Saindo da zona de conforto e entrando na zona de aprendizado

Olá, meu nome é Anderson e este é meu primeiro texto que publico por aqui. Gosto e pretendo falar sobre motivação, empreendedorismo e boas práticas para o cotidiano.

Por hábito sempre estou lendo ou buscando por leituras e conhecimentos que completem meu arsenal de saberes. São conhecimentos que abrangem os mais diversos assuntos e tópicos, passando pelos grandes temas e blocos de pensamento e filosofias. Então tenho uma bagagem cheia de cristianismo, filosofia e uma pitada de administração e marketing, bem como universo geek, fantasia e mitologia. No caminho que trilho há espaço para o peregrino, para o herói, para o artesão e para o marido/faz-tudo/professor/aprendiz. Aliás, falando em aprendizado, pergunto o quanto você se dispõe em aprender? Até onde você considera ir para aprender algo novo ou acrescentar algum saber ao seu “arsenal”? Quero dar um exemplo pessoal disso:

Em 2013, quando mal tinha acabado de começar a cursar História, fiquei sabendo de um curso oferecido gratuitamente pela Universidade Federal de São Paulo — Unifesp sobre patrimônio histórico e acervos, algo que me estimulou muito conhecer naquele momento. Mas havia dois detalhes: primeiro, eu trabalhava à época em Barueri, distante 15 km do Centro de São Paulo e com acesso pelo trem da CPTM; segundo, a unidade da Unifesp onde o curso era oferecido fica no bairro dos Pimentas, na cidade de Guarulhos, outros 10 ou 15 km de distância. O curso foi ministrado uma vez por semana, às terças; então para vencer a distância e ter tempo para chegar ao início da aula eu combinei com meu supervisor e gestor que entraria mais cedo no trabalho e sairia uma hora antes. Assim, minha jornada se dava da seguinte forma: de trem até a Barra Funda (zona oeste), de metrô até a estação Armênia (zona norte) e um ônibus que me largava no terminal urbano do bairro, a duas quadras da universidade. Sem contar que o local é conhecido por ocasionais assaltos aos estudantes. Portanto, vencer dois obstáculos — o medo e a distância — permitiu que eu pudesse prosseguir com o objetivo que tinha em mente — assistir ao curso.
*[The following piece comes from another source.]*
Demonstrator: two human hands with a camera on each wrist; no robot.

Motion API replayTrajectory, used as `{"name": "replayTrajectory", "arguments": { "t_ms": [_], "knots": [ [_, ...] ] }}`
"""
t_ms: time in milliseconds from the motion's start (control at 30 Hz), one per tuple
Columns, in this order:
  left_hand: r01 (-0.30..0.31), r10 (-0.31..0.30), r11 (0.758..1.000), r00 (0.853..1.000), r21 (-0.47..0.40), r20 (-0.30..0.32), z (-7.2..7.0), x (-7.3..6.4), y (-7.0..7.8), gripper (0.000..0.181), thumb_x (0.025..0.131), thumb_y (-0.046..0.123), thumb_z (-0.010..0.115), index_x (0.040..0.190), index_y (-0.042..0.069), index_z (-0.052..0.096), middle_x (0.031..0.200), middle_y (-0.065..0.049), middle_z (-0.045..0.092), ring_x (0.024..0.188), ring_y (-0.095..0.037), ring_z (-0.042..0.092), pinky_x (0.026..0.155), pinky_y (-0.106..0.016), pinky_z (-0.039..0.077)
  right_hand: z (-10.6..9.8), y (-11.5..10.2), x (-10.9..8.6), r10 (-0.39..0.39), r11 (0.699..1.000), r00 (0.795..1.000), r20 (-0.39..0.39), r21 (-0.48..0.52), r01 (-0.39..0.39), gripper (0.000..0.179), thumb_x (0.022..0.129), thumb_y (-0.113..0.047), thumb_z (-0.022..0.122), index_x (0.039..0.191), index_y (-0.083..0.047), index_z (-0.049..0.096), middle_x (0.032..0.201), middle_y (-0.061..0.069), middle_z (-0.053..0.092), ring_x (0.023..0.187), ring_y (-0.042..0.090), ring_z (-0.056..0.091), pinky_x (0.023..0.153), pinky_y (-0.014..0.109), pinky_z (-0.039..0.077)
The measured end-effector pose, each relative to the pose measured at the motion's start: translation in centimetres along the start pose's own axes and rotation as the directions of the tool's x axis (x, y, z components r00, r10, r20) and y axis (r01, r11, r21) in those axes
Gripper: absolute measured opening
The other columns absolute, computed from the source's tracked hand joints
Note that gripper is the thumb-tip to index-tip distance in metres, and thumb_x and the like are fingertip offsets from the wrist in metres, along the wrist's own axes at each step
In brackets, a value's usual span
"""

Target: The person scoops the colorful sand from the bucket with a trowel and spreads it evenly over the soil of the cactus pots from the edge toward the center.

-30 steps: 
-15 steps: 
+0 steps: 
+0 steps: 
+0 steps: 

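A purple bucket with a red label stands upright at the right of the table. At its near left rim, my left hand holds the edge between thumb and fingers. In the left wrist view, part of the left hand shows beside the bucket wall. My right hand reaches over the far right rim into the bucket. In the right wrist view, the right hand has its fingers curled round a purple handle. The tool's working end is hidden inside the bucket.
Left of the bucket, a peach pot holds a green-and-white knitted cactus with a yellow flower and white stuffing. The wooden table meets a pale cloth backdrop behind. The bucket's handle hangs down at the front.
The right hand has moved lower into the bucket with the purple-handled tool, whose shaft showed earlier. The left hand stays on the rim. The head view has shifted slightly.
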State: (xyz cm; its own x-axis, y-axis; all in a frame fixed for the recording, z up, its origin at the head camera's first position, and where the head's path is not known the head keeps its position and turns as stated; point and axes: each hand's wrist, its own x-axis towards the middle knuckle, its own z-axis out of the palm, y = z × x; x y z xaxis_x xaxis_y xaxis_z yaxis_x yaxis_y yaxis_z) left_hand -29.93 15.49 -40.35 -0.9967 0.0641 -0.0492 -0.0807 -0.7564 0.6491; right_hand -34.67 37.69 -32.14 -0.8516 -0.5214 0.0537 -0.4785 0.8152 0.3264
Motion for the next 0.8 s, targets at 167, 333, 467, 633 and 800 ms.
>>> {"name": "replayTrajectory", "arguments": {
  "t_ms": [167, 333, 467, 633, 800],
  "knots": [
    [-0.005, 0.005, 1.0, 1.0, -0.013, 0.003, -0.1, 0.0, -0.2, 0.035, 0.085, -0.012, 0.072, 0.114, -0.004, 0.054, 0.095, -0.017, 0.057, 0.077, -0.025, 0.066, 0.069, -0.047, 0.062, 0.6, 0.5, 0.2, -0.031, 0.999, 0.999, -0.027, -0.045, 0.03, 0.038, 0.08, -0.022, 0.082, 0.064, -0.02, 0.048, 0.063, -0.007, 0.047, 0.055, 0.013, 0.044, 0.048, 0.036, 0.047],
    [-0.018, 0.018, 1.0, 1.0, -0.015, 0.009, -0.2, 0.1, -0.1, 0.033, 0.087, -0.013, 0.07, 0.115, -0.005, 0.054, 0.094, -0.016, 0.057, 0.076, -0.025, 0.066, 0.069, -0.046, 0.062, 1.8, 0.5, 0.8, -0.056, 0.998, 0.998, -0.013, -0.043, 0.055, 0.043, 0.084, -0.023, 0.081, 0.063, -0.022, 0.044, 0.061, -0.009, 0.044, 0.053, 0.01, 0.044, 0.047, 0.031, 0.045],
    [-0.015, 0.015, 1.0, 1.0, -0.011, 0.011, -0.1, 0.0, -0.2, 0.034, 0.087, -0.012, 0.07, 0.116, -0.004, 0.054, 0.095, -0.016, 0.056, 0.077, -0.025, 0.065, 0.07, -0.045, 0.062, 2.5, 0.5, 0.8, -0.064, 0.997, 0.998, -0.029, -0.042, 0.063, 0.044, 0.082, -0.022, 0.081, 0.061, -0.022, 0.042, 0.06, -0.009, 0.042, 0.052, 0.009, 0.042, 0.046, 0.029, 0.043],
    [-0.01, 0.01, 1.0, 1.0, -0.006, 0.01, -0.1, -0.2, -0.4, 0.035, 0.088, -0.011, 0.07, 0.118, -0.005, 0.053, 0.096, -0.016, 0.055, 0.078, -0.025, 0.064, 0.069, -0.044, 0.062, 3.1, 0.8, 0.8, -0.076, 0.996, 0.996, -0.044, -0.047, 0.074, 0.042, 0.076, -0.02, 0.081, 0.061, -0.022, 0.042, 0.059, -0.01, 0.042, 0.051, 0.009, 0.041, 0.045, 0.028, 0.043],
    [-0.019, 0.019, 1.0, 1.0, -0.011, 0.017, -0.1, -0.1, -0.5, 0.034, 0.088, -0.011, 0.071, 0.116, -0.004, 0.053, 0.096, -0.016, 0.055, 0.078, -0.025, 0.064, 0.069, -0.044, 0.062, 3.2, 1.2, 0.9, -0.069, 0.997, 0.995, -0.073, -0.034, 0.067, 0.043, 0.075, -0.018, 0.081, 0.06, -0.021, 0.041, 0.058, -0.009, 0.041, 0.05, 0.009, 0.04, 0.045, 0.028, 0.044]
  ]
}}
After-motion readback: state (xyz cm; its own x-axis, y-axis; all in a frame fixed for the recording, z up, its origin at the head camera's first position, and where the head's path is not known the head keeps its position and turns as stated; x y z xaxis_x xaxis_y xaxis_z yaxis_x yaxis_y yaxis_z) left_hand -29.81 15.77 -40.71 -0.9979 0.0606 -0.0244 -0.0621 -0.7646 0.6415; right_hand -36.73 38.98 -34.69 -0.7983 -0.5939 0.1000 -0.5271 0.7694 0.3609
Meu estímulo para que você comece a pensar que está, neste momento, numa zona de conforto e que, ao sair e buscar por mais saberes entrará num processo que o levará a uma zona de aprendizado, fazendo da aquisição de experiências novas o combustível para uma constante e concreta mudança. Encontrei uma sacada bem legal num livro chamado “Versão Beta. Saiba como suas atitudes influenciam seus resultados e seu modelo mental”, de Ricardo Barros, que dá bem esse tom:

Quando você sai da sua zona de conforto e resolve experimentar coisas diferentes, desencadeia uma interação entre fatores que fazem as coisas fluírem em alguma direção. Se essa direção é boa ou ruim você só vai saber quando experimentar. então, você não deve querer ter certeza antes de conferir o que vai acontecer. Deve projetar o que deseja, dominar o seu contexto, assumir o risco e ir viver esse ‘algo novo’ para que possa, de fato, saber de seu potencial. Assuma que não sabe o resultado. Na verdade, não importa tanto se vai dar certo, importa mais o que você vai estar aprendendo. Vá lá e viva a experiência.